Aggressive TCP issues

Roman Elizarov, December 1999
Roman_Elizarov@baylor.edu

Abstract

This reports gives the result of agressive TCP implementation attempt. While it is not hard to make TCP behave absolutely wild and flood the network with the packets that effectively knock out all other competing protocols running over the network (unless some sort of fair queueing is done in the network), but that approach will drive the network to the congestion collase which is not the goal and must be avoided. It turned out that aggressive TCP, i.e. that will compete significantly better without provoking congestion collaps is not an easy thing to do. Efforts by different network specialists are undertaken to improve TCP performance in the presence of congestions. Overview of their work shows that there are few things that could be done without changing TCP too much.

Aggressive

The original purpose of the work was to modify Linux kernel of one of the HackNet group machines in order to make TCP aggressive. By word aggressive we mean the implementaion that is able to get more bandwidth that non-aggressive TCP implementations are able to. But we still want to get data being send and do not drive the network into congestion collapse.

What to violate?

That is an easy question to answer. [RFC2581] gives explicit upper bounds on how aggressive TCP implementations shall be, though it allows experimantal implementations to relax or violate some of the requiremnts. There are not many requirements to break and almost all requirements have good reasons of being imposed.

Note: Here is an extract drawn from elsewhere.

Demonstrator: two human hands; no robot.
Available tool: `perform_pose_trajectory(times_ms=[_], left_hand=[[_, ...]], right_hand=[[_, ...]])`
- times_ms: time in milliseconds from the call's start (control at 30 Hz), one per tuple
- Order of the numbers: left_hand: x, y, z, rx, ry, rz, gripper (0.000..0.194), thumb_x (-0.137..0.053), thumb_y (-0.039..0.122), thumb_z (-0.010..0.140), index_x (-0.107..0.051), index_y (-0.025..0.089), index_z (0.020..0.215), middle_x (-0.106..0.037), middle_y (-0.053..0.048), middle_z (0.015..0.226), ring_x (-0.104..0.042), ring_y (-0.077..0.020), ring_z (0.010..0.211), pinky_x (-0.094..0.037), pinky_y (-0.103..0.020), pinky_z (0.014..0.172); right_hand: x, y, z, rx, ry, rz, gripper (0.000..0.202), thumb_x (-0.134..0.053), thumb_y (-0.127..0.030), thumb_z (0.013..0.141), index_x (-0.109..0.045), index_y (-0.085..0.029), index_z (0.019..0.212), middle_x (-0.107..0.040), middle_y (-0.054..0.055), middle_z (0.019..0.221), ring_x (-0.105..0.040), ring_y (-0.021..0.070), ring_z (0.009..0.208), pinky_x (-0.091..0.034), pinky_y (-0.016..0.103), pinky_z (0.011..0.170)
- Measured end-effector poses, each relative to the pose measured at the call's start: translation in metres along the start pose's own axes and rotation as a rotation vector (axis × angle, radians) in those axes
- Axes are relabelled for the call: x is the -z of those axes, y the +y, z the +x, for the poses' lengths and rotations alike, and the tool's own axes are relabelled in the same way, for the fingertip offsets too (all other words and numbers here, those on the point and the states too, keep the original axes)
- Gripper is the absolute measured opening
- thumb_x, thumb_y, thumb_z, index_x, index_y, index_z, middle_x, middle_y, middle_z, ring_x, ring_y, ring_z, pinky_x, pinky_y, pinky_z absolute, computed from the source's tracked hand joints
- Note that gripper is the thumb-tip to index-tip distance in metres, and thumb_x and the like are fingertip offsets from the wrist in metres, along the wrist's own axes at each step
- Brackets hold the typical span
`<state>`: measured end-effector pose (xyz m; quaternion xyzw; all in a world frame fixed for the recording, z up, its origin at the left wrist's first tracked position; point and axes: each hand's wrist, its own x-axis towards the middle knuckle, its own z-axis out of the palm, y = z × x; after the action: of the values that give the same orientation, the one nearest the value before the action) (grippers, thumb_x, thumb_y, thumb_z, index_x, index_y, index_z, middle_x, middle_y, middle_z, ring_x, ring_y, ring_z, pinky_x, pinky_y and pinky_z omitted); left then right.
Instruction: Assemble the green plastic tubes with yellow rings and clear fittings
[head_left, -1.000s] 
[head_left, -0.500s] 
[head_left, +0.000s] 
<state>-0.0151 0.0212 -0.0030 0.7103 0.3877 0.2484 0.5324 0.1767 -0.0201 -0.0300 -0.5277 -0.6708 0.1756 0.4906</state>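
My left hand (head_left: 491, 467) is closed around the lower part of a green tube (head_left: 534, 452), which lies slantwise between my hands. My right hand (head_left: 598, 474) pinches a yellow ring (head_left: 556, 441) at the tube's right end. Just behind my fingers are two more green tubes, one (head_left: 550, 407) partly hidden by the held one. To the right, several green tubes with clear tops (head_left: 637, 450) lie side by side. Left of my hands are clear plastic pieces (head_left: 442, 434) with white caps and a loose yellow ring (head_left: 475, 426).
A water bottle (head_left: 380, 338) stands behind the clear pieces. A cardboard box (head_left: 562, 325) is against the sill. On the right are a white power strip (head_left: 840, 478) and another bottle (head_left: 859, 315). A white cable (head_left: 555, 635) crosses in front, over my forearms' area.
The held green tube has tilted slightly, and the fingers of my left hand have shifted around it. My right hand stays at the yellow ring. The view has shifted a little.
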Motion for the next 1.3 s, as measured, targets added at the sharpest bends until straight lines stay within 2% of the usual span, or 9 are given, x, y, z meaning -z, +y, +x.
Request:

Actually, limits on TCP aggresiveness are made in an effort to prevent congestion collapse and I will futher justify this later. Let us now look at aggresiveness limits themselves.

Slow Start: Slow start was invented in order to prevent congestion that could be created by injection of big bursts into the network. That is why we cannot eliminate it completely. While slow start can be made faster by incresing intial window size and/or increasing increment, it will not lead to significant performance increase. Simulations show that slow start part of TCP is used only at the first stage of data transfer. During the bulk transfer Fast Retransmit/Fast Recovery usually come into play. Still, we cannot even make first stage (when slow start is used) significantly faster, because injection of bursts will harm our preformance as well.
Congestion Avoidance: Congestion avoidance is justified by the fact that is no reason in sending too much data if it is not able to get through, anyway (we are only creating congestion) Of couse, for aggressive TCP, there may be a reason: to drive away other TCP connections that share the same link. But we still want to be able to detect physical bottleck and not to congest ourselves. This constraint does not deserve much attention by the similair reason to Slow Start, becuase of Fast Retransmit/Fast Recovery. Congestion avoidance backoff is just not used often.
We can still try to make window increase faster, but by increasing it faster we run into congestion faster, and again end up with smaller window. The only resonably looking solution is to eleminate as many backoffs as possible in an attempt to get highest possible window. The main source of backoffs during actual connections, as it turned out, is Fast Retransmit/Fast Recovery.
Fast Retransmit/Fast Recovery: Quick review of references ([RFC2582] is a good source for them) shows that this is hot area of research that should be done very carefully in order improve performance but not to degrade it.
Fast restransmit is a primary source of congestion detection and it is the main mechanism that limits the growth or the windows. Though, simulations showed that over a long delay links implementation window limit can serve as a perfomance bound.

ACK Clock

One of the main feature of TCP that limits its perfomance is an ACK clock. There is not much TCP sender can do (implying that data to send is always available) being not the part of the reaction on ACK from receiver. The only execptions are retransmit timers that actually fire rarely.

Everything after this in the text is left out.